Work instruction
The expected answer is a single number, namely how many lines in the data below hold the word "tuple".
+++ Records shown
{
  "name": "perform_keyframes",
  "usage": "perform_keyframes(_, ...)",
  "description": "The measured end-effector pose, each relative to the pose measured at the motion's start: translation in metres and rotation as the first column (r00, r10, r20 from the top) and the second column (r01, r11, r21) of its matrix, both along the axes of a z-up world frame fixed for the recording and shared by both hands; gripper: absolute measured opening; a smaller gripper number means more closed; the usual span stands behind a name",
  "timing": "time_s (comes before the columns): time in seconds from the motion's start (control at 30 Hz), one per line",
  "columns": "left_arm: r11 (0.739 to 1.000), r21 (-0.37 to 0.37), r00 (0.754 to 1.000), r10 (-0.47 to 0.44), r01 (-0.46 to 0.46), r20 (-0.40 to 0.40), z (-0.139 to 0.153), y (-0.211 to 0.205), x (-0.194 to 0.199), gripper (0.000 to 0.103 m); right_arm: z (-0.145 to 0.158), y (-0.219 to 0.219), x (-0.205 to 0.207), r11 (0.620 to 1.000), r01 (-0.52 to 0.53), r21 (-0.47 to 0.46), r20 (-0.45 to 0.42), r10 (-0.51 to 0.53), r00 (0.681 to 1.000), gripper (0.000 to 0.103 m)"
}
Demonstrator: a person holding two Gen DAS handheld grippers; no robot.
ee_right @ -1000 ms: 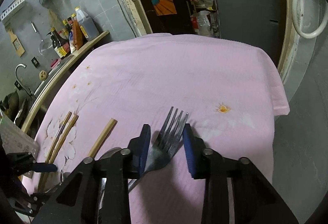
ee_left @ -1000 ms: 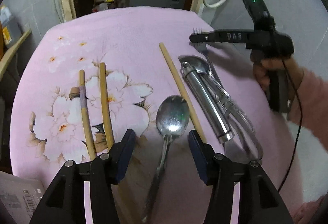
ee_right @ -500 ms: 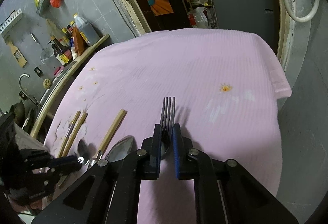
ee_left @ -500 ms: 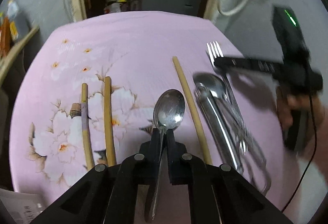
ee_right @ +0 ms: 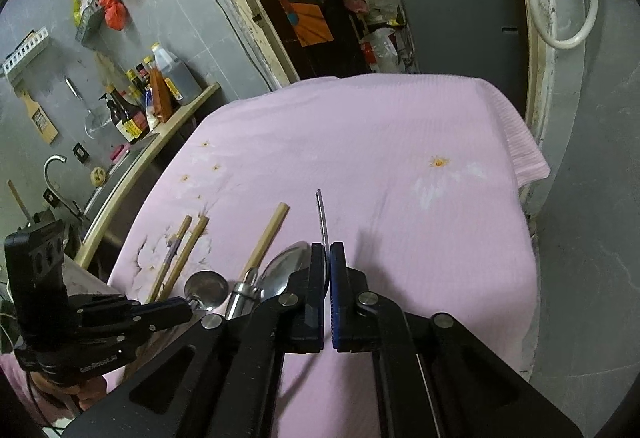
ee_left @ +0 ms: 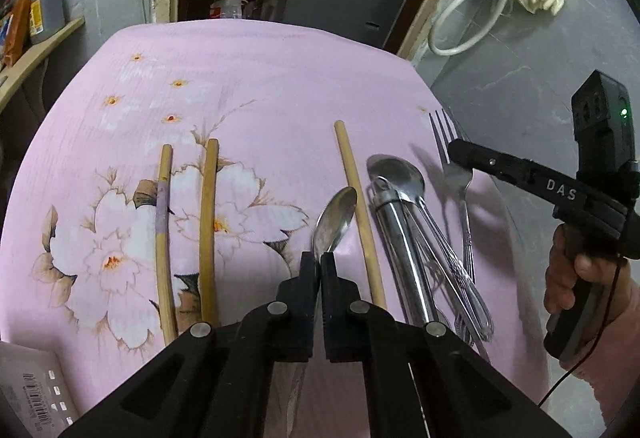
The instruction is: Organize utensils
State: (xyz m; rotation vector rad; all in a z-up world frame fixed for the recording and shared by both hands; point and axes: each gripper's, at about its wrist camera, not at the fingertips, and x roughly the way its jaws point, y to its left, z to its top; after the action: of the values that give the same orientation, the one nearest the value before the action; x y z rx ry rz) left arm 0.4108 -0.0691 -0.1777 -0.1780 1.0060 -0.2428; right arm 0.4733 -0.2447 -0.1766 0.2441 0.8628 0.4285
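My left gripper (ee_left: 319,258) is shut on the neck of a small steel spoon (ee_left: 335,222), its bowl tilted above the pink cloth (ee_left: 260,77). My right gripper (ee_right: 329,252) is shut on a steel fork (ee_right: 322,217), turned edge-on; the fork (ee_left: 450,153) also shows in the left wrist view, held near the table's right edge. Three wooden chopsticks lie on the cloth: two (ee_left: 164,230) (ee_left: 208,222) at the left, one (ee_left: 356,205) beside the spoon. A larger spoon (ee_left: 396,173) rests on a steel whisk (ee_left: 404,250).
The cloth-covered table drops off at the right (ee_right: 524,165) to a grey floor. A counter with bottles (ee_right: 160,93) and a sink tap (ee_right: 56,165) stand at the left. A paper box corner (ee_left: 28,382) lies at the near left.
Both grippers went from open to shut: the left closed on the small spoon and lifted its bowl, the right closed on the fork and turned it on edge, lifting it off the pile.
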Motion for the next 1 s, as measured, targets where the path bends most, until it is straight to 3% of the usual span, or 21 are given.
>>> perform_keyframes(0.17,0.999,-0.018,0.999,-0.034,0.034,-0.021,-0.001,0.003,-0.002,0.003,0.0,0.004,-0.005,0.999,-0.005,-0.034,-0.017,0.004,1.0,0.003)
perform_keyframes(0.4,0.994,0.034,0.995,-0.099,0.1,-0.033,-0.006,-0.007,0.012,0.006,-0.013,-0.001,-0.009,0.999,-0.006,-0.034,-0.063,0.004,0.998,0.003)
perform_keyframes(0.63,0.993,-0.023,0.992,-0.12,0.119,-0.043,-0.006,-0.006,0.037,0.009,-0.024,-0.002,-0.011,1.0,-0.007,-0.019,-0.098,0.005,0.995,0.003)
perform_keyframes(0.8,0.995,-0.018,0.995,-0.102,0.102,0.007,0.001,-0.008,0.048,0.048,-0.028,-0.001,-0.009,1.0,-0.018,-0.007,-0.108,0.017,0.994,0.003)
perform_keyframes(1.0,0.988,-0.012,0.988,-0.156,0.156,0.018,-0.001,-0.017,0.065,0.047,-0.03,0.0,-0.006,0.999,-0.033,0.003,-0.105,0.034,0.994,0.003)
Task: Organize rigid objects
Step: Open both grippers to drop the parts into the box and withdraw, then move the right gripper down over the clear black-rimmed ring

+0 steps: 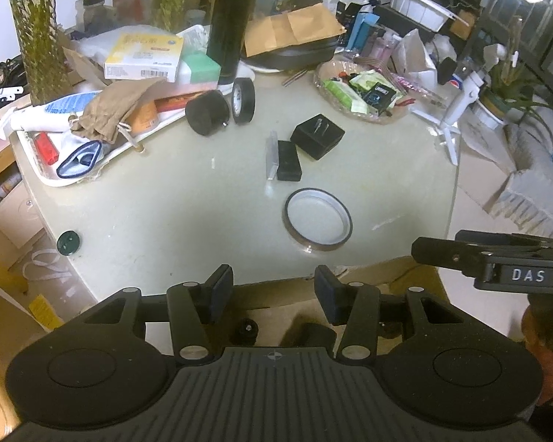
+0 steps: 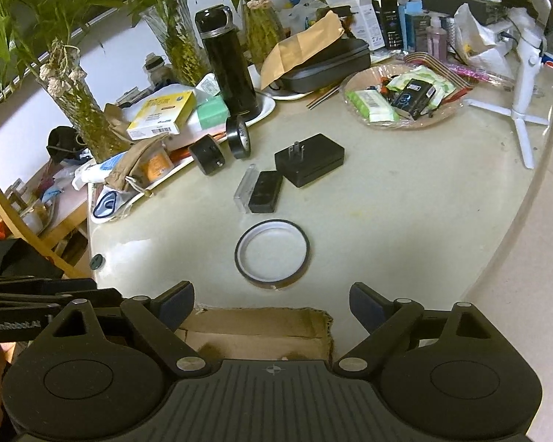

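The left gripper [image 1: 272, 293] has its two fingers partly apart, and nothing is between them. The right gripper [image 2: 271, 305] has its fingers wide apart, and it holds nothing too. Both hang over the near edge of the pale table [image 2: 405, 228], above an open cardboard box [image 2: 254, 328]. What is in the box cannot be made out.

The things to tidy lie in the middle of the table. A flat tape ring [image 2: 272, 254] lies nearest, at 12 o'clock from the right gripper. Past it, a small black box [image 2: 265, 191] lies touching a clear plastic case [image 2: 245, 188]. Just beyond them, toward 1 o'clock, sits a black plug block [image 2: 309, 164] with its two metal prongs pointing up. At 11 o'clock a black round thing [image 2: 207, 158] lies next to a roll of black tape [image 2: 238, 136] standing on its edge.

At 1 o'clock, far back, a clear dish [image 2: 354, 77] holds green and white packets and a little black packet. At 10 o'clock a white tray [image 1: 53, 180] is piled with a tan cloth bag [image 1: 121, 110], a red thing, and a yellow and white box [image 1: 143, 57]. A tall black bottle [image 2: 230, 66] stands behind the tape roll. A small green cap [image 1: 69, 242] lies alone by the table's left edge.
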A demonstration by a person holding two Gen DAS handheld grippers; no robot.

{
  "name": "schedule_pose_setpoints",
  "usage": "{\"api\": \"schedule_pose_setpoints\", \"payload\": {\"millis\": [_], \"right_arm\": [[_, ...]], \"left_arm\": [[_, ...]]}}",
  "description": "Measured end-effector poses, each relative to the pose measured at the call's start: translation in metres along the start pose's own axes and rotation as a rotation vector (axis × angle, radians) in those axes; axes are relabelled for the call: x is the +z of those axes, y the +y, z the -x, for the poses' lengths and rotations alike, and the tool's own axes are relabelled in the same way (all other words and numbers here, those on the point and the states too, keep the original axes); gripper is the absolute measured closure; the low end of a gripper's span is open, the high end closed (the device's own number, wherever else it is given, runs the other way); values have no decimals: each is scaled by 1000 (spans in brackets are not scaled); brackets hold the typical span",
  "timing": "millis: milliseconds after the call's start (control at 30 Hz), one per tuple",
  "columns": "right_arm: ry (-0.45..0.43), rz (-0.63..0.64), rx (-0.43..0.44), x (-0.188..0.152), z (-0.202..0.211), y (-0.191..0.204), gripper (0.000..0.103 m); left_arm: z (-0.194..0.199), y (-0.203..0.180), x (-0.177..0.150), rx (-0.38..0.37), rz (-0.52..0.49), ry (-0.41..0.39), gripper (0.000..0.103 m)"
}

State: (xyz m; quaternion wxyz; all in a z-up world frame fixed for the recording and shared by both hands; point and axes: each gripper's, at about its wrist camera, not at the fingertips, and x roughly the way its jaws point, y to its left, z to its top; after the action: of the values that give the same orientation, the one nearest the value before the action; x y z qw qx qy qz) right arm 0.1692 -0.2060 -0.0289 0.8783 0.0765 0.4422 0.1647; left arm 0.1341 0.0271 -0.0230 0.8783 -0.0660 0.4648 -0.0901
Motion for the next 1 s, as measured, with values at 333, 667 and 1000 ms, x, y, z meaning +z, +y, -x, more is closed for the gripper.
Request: {"api": "schedule_pose_setpoints", "payload": {"millis": [333,667,1000], "right_arm": [[-42,-8,-65,14,-3,-7,11],[-47,32,-106,28,-15,-11,11],[7,39,-79,34,-34,-11,11]], "left_arm": [[2,1,2,11,-2,-9,55],[2,-1,3,48,-26,-4,55],[0,-5,0,49,-56,12,55]]}}
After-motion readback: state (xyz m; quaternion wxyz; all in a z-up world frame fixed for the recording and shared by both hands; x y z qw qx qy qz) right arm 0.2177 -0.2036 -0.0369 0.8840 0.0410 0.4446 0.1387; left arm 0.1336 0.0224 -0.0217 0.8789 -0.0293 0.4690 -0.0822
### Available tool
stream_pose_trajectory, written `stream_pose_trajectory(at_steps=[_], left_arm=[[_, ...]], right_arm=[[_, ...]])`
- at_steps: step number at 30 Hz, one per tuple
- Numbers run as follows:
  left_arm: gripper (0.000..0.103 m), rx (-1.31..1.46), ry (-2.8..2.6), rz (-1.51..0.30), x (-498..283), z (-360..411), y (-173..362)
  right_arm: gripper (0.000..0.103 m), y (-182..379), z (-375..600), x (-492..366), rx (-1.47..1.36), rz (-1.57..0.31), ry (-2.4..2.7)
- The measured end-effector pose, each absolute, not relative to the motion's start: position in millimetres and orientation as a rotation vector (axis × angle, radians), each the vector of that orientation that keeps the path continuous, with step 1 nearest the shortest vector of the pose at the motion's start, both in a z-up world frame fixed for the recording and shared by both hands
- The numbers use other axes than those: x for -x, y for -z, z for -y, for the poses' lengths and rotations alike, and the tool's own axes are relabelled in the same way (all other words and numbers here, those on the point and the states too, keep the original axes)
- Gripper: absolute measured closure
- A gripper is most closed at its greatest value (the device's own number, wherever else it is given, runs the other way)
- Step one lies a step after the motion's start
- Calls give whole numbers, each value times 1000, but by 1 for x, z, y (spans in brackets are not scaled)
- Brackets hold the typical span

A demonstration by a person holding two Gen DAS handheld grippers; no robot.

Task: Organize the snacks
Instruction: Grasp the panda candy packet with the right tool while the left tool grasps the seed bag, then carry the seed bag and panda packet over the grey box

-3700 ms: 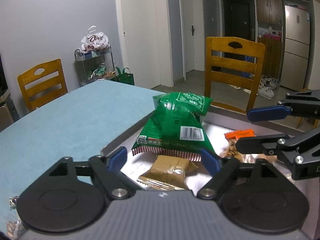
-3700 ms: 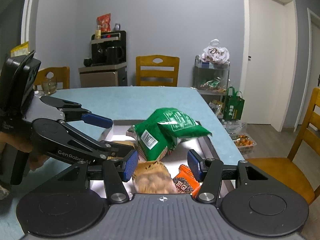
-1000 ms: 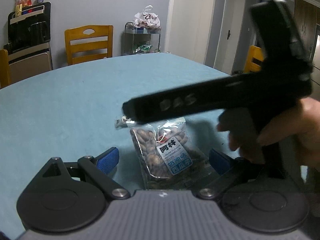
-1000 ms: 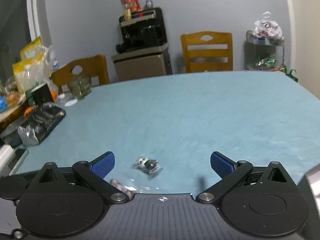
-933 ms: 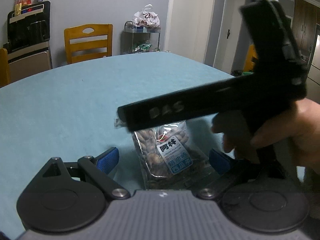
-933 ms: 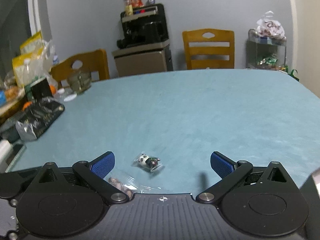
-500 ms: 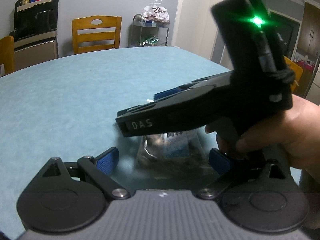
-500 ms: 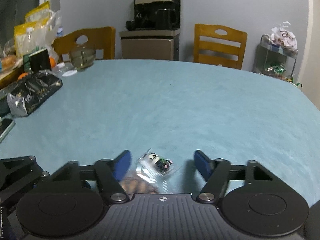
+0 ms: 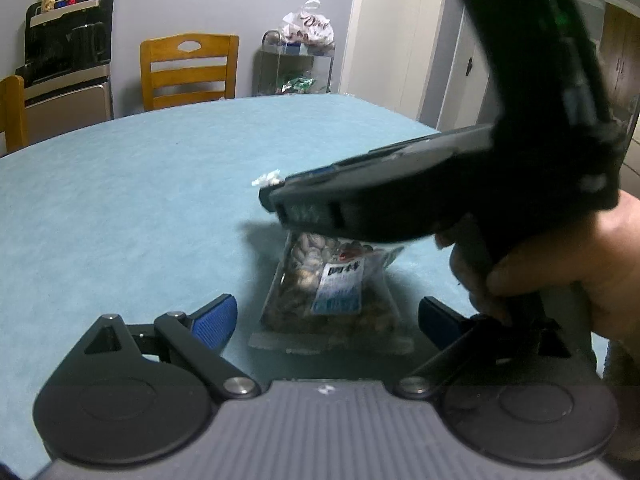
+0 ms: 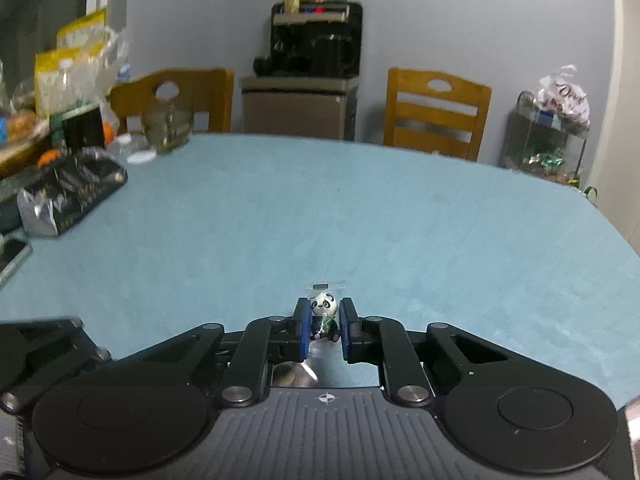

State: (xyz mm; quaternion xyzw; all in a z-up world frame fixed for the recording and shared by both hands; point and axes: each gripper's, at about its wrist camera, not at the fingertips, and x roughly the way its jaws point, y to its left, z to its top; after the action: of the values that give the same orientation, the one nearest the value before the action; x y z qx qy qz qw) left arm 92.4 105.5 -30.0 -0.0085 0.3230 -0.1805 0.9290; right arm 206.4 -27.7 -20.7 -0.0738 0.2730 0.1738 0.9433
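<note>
Two tongs, right tongs (image 10: 325, 330) just closed on panda packet (image 10: 324, 312), left tongs (image 9: 326, 318) spread

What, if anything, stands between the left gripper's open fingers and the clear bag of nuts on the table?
Nothing visible does: the nut bag lies on the table just ahead of the open left gripper. The right gripper holds its far end.

Left gripper (image 9: 324, 316) stands with jaws wide apart; clear nut packet (image 9: 332, 296) lies between them on teal table (image 9: 120, 208). Right gripper (image 9: 276, 196), hand-held, crosses just above the packet.
</note>
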Motion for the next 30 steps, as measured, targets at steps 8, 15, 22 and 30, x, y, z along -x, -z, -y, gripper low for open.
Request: stream_pose_trajectory(at_steps=[8,15,22,30], left_arm=[[12,-7,395,-642,-95,-97,26],[42,-46,424,-631,-95,-87,26],[51,-127,472,-575,-82,-70,22],[53,-127,479,-566,-79,-65,21]], right_arm=[[86,8,42,-192,125,-522,-344],[86,3,46,-182,126,-521,-336],[86,-3,53,-172,128,-506,-309],[86,-16,70,-146,123,-472,-285]])
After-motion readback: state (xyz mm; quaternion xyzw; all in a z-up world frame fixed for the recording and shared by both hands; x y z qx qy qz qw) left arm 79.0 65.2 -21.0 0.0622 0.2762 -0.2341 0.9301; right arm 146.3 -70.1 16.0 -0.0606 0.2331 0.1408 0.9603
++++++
Response to the task
2